Later while the photographer was shooting another set of girls, there are two behind me bitching about how they hadn't got to shoot yet; That it wasn't fair that others got there an hour after them and late and were already done. The others in which they were speaking of was me. Oh. My. God. I admit the ghetto was slowly creeping and holy hell did I fight it back! I just let them talk, but oohwee it wasn't easy! If they wanted to shoot, their dumbasses should have been paying attention like I was and talked to the photographer and try to figure out the situation rather than just sit there with their fingers up their asses and cry about it. ALSO, before bitching and moaning they should have ASKED me why I'd gotten to shoot and I would have happily explained that I shot in the set that was already set up. Their set was in a different room with different lighting, etc. However, that's a lot to ask for of imbeciles. Had they not realized that I was STILL there and didn't shoot to try to get out of there? Of course they didn't. It's easier to be a cry baby and bitch about something they don't even know about.
Suffice to say, I had fun. My nerves had gotten the better of me the night prior to the photo shoot and I was even feeling nauseous. When I changed into what I was shooting in, I ran around like a chicken shit in a mens button up collared shirt so that none of the girls could see. The photographer told me at one point that she was nervous to shoot me and that right there settled my nerves. YAY! We were both nervous! Assisting on the shoots was a lot of fun, too. I got to touch boobies! Okay, not really, but kinda sorta.
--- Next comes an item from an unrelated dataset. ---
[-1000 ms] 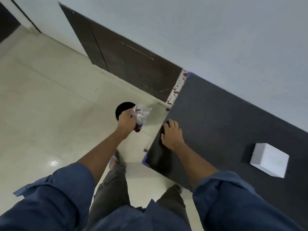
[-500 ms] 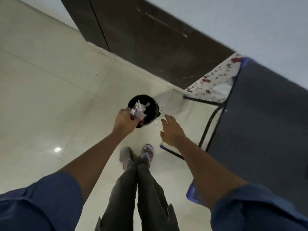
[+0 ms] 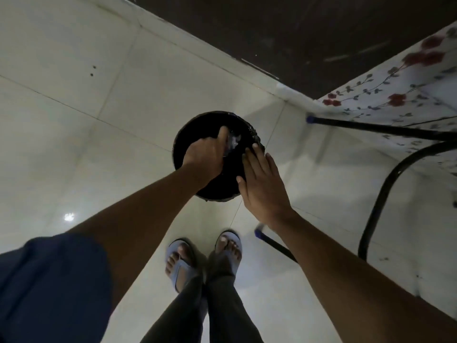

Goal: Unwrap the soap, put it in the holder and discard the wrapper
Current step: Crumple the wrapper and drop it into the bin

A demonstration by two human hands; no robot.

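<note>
A round black bin stands on the pale tiled floor in front of my feet. My left hand reaches down into its mouth and pinches the crumpled clear wrapper at its fingertips, low inside the bin. My right hand is open with flat fingers, and its fingertips rest on the bin's right rim. Neither the soap nor its holder is in view.
To the right are the table's black metal legs and a hanging floral cloth. A dark wood panel runs along the back. My feet in blue sandals stand just short of the bin.
I have bent down towards the bin. My left hand has carried the wrapper from above the rim into the bin's mouth. My right hand has left the table and come to the bin's rim.
</note>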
Yes, I'm straight.
Anyhow, I've strayed, but that's neither here nor there and this is my blog so I can stray if I want to. You would stray, too if it happened to you! So what's with the ladies lately? Where's all the animosity coming from? Is mother nature on her period and making all you vaginas feel her wrath? Or are you too simple to open your eyes, possibly step outside of your little box and see what's really going on? And no, I'm not talking about ALL ladies, I'm talking about the simpletons I've come across lately. Boys, you're not off the hook. You're retards, too. I'm an equal opportunist hater.
P.S. I love your faces.
P.P.S. I had a home cooked gourmet dinner that included amazing ceviche at a friends after. We laughed so much it hurt. Be jealous.